彼は頭をゆっくりと上げるがその目からは涙があふれ続けている。


「ちなみにどうしても勝ちたかった事情ってのを聞いて良いか?」


「はい。僕はこの国の西にある小さい町の孤児院の出身なんです。その孤児院が厳しい経営難に陥っていて、、このままだと辞めざる終えない状況だと、、それで賞金があればと思って、、」


「そうか、、それは大変だったな」


たしかにそれは負けられない状況だったのかも知れないけど悪いがそれは俺たちも同じだった。決して彼を負かしたことを申し訳ないとは思わない。


「ところであなたいくつなの?」

しばらく黙っていたリアが再び口を開く。口調はさっきよりも幾分か柔らかく聞こえる。


「15、、です」


「15歳、、その若さであれだけの魔法を使えるなんて大したものね、、それで、、どうするの?」

リアが俺の方に目線と共に話を振ってくる。たしかにここは当事者である俺が落としどころを与えるべきなのだろう。


「うーーん」

少しだけ考える仕草をつくり思考を巡らせる。まあ今特別欲しい物とかもないしここは穏便に済ませよう。


「なあ、、ロイ君はさ、、魔法が得意なんだろ?」


「え?あ、、はい」


「じゃあさ、、もっともっと凄い魔法を使えるようになっていつか俺たちを助けてくれよ」


「え、、でも具体的には何をすれば、、?それに、、いつ?」

ちょっと困ったような顔でこちらを見上げている。


「もっとずっと先で俺たちが困ったときにさ、その時にもっと強くなった君に僕たちを手伝って欲しいんだよ。だから、その時まで君にはもっと成長して強くなっていて欲しいんだ」


次の瞬間ロイ君の両頬に再び涙が伝い落ち地面へとしたたり落ちる。少しの間を置いて立ち上がりビシッと直立し直してロイ君が口を開く。

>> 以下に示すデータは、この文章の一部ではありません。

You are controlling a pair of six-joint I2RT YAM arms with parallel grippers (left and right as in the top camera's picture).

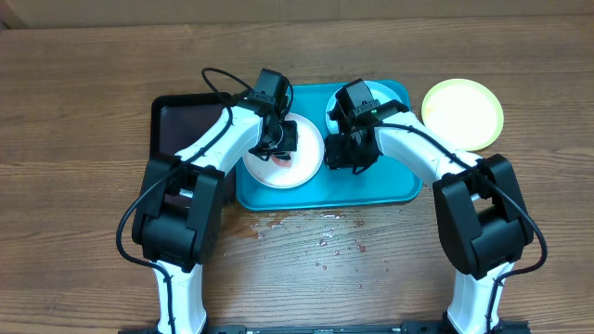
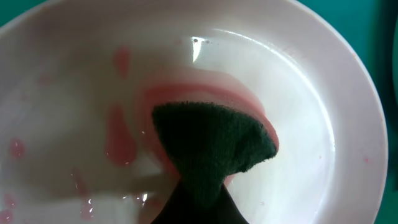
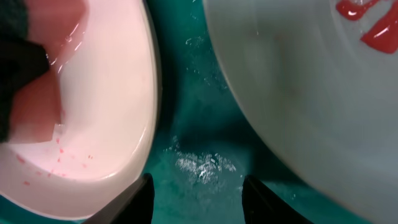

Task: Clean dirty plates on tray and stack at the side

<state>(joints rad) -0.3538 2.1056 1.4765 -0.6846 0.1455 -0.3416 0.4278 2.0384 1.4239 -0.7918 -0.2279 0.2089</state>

「はい、、はい!必ずこのロイ・タンディー!国を代表する魔術師になりお二人の力になります!」


俺とリアはそれを聞くと互いに目を合わせて微笑みながら頷く。さっきまでご立腹だったリアも満足そうだ。


「キョースケ様!帰りの準備ができましたよ!」

遠くから魔術師隊の人が読んでいる声が聞こえた。


「それじゃあ俺たちそろそろ行くよ」


「はい!ほんとうにありがとうございます!この恩は必ずどこかで!」


「うん、またね」

そう言うと軽く手を挙げて後ろに振りながら俺たちは出口の方へと歩き始めた。


「その時が楽しみだな」


「そうね」

リアがクスッと笑って返してくる。


「それと、、中々良かったわよ」

リアが優しい声でそう呟く。何がどう良かったのか説明して欲しいところではあるがまあリアが満足そうならそれで良い。


「そりゃどうも」

俺は少しかっこつけてそっけない返事をした。しかしそれとは裏腹にほのかに頬が赤く染まっているのはこの西日が照らす夕焼けのせいだろう、俺はそう自分に言い聞かせて歩く足を少しだけ速めた。